The Swiss bank’s shares fell another 8 per cent on Tuesday — worse than the 4 per cent fall at Deutsche Bank, which came under fire from investors fretting about its capital and liquidity.
Credit Suisse is now worth 20 per cent less than it was a week ago, before it reported disappointing full-year results, and almost 50 per cent less than when Mr Thiam took over amid great expectations in July.
Mr Thiam said he would not talk about day to day share price movements. “What I can say is that we have a strong balance sheet,” he said. “[We have] 11.4 per cent common equity tier one [capital], it’s the strongest we have ever been. We have no liquidity issues.” Credit Suisse targeted a common equity tier one ratio of 12.2 per cent by the end of 2015.
Banks across Europe and the US have been pummelled in recent weeks, with analysts blaming share price falls on everything from low interest rates to woes in China to poor economic growth to weak oil prices and the risk of higher loan defaults.
Some have even likened the rout to the collapse of Lehman Brothers in 2008, which triggered a mass sell-off in banking stocks.

“The banking system in general is much stronger than in 2008, 2009 [but] there are a lot of memories of that period,” said Mr Thiam. “Some of the scenes we are seeing today are not justified . . . Banks are smaller, they are deleveraged, they are less risky, they are better capitalised.”
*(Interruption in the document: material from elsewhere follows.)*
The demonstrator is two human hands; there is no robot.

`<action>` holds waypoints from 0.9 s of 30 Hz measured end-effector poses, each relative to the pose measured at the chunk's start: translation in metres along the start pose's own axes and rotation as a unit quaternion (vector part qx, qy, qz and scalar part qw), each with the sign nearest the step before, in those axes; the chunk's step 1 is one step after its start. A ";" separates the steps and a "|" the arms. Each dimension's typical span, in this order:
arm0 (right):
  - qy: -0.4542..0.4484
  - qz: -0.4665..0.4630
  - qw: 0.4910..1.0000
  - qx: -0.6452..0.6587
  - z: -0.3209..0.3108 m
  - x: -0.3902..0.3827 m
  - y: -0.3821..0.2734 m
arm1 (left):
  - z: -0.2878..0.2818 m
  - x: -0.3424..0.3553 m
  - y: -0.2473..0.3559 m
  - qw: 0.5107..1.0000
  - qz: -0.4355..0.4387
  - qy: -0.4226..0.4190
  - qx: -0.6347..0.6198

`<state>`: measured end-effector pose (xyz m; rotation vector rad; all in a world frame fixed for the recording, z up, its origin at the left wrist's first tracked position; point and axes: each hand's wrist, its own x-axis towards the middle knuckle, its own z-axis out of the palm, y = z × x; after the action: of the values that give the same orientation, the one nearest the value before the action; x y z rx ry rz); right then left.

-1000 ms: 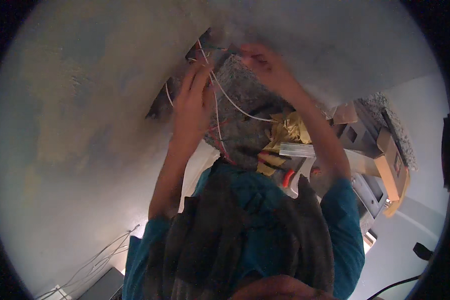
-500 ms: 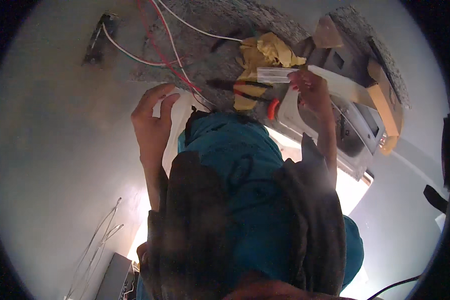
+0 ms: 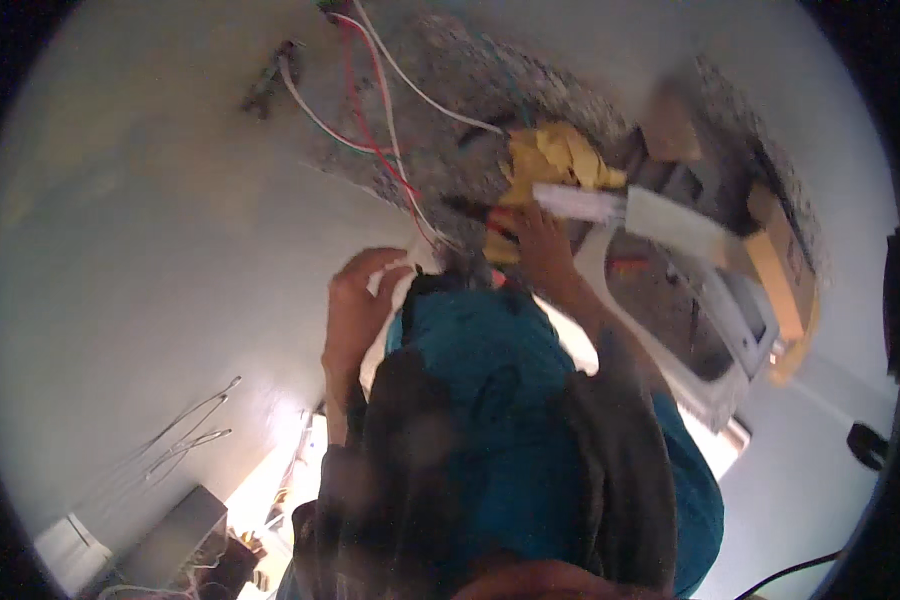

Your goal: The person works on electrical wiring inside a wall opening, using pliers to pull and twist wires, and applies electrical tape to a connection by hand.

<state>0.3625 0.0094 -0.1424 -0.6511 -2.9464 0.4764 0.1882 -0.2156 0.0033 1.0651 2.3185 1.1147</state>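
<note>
My left hand [image 3: 360, 295] hangs by the pale wall with thumb and fingers curved apart, holding nothing. Red [image 3: 365, 110] and white wires [image 3: 430, 105] run down from a hole at the top over the speckled granite surface [image 3: 450, 60]. My right hand [image 3: 545, 245] is at a dark tool with red parts [image 3: 495, 220] lying on crumpled yellow material [image 3: 560, 160]; motion blur hides whether its fingers grip it. A clear plastic strip [image 3: 570, 200] lies just above that hand.
Grey metal sink [image 3: 730, 395] at right, with a cardboard box [image 3: 780, 280] and a brick-like block [image 3: 670, 130]. A small cavity with wires [image 3: 270, 85] sits in the left wall. A grey box [image 3: 170, 540] and loose cables [image 3: 190, 430] are at lower left.
My hands have come down from the wires at the wall opening. My right hand has since moved left from the plastic strip onto the dark tool; the view has shifted.
</note>
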 end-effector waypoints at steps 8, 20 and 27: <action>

Mr Thiam said some of the market’s worries centred on bank balance sheets — a question he said Credit Suisse can “answer”. Markets were also “very much driven by news flow” on a given day, he added.
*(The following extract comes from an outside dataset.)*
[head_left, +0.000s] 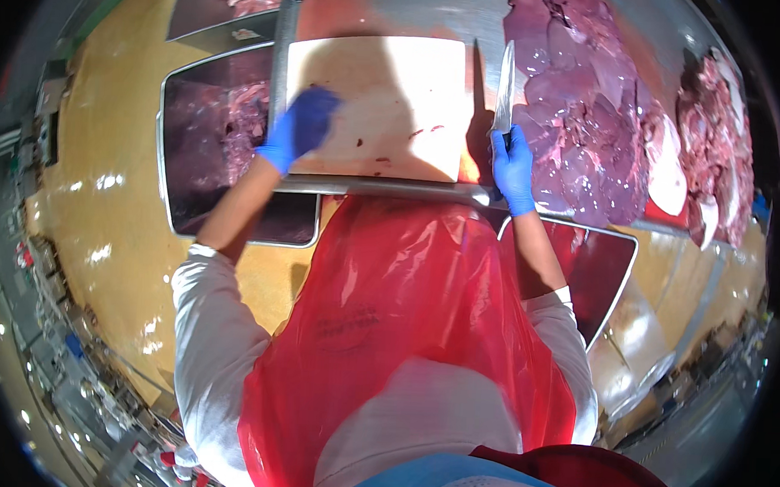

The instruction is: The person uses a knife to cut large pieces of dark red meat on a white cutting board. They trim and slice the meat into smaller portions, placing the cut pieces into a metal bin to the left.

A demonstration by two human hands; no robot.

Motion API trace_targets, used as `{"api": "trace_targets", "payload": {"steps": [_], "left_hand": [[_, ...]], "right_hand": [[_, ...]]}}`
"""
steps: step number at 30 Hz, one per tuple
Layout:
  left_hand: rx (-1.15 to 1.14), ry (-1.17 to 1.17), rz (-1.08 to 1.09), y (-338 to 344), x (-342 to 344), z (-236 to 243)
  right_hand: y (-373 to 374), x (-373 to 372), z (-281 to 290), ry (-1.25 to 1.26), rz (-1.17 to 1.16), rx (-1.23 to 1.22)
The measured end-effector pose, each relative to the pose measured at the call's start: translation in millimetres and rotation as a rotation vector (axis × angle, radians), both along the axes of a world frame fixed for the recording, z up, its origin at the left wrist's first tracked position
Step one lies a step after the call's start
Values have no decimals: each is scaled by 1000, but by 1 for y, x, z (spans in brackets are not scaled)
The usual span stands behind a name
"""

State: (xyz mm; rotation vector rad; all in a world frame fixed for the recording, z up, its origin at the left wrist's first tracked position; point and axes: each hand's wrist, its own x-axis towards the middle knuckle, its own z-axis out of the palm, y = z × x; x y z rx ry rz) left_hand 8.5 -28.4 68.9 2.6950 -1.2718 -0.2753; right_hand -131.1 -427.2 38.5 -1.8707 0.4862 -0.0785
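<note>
A white cutting board [387,113] with small dark red bits lies on the metal table [388,14]. My left hand [299,126], in a blue glove, is over the board's left edge, its fingers blurred; whether it holds anything is unclear. At the board's right, my right hand [511,166], also gloved in blue, grips a knife [506,87], blade pointing away from me. A glossy heap of purplish, liver-like organs [586,143] lies just right of the knife. Paler, fatty meat pieces [712,149] sit farther right.
A metal tub [195,130] with meat scraps sits left of the board, with another meat-filled container [217,23] behind it. A red-looking tub [593,278] sits below the table at right. A metal rail [392,188] runs along the table's front. The floor [101,292] is yellowish and wet.
</note>
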Motion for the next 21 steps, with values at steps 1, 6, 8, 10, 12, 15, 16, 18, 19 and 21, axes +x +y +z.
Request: {"api": "trace_targets", "payload": {"steps": [1,6,8,10,12,15,16,18,19,21], "left_hand": [[-575,-29,-191,-79,-31,-24],[-639,-91,-471,-127,-23,-60],[-489,-52,-453,-84,0,-76],[-331,-206,-348,-12,26,-92],[-250,-237,-218,61,61,-95],[-104,-207,-164,142,70,-48],[-59,-143,-100,183,67,-59],[50,-96,146,229,52,-36],[127,-207,264,235,43,-33],[283,-430,492,239,28,-31]], "right_hand": [[0,-2,3,48,-71,78],[9,-19,32,-19,-175,50],[2,-32,22,24,-206,56],[8,-43,28,73,-250,65],[10,-47,30,117,-257,62],[8,-55,19,77,-247,70],[11,-52,23,73,-239,100],[19,-54,39,76,-271,144],[19,-55,43,73,-270,119],[19,-56,44,68,-275,71]]}}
Deutsche Bank dominated a news cycle after analysts speculated on its ability to honour coupons on junior debt, and the bank released a statement saying it could meet the payments.
Wolfgang Schäuble, Germany’s finance minister, and John Cryan, Deutsche Bank’s co-chief executive, then both publicly commented on the bank’s soundness.
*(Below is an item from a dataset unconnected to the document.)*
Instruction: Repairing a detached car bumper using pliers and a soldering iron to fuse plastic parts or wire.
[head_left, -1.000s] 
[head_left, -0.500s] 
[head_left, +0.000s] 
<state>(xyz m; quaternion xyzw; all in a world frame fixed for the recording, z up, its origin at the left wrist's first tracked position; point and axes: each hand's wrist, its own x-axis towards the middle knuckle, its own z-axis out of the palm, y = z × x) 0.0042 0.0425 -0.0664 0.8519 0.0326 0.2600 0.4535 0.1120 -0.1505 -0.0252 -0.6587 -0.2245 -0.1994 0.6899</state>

The Swiss government avoided adding to the nervousness around Credit Suisse by refusing to depart from its usual practice of not commenting on individual banks.
Mr Thiam, who has asked the board to cut his bonus by 25-50 per cent, said market developments were “very hard to predict”.

“Most people will tell you today that the global economy is still OK,” he said. “The markets are in a very different place and are pricing a major world recession.”
As for Credit Suisse, Mr Thiam said: “We need to continue to implement our strategy with discipline and clarify where there are misunderstandings.”
One case in point is a perception that the bank is targeting SFr9bn-SF10bn in pre-tax profits by 2018 — Mr Thiam says that target was never given because he deliberately avoided setting a profit target for the investment bank for fear of incentivising risky activities.
“We gave no target for the investment bank,” he said. “I feel completely vindicated.”
Credit Suisse’s strategic update included 2018 pre-tax targets for its Asia-Pacific, international wealth management and Swiss banking businesses, along with “illustrations” of pre-tax figures for its two investment banking divisions.
Some analysts tallied the targets and “illustrations” together to arrive at a group-wide pre-tax profit of more than SFr9bn ($9.24bn) by 2018.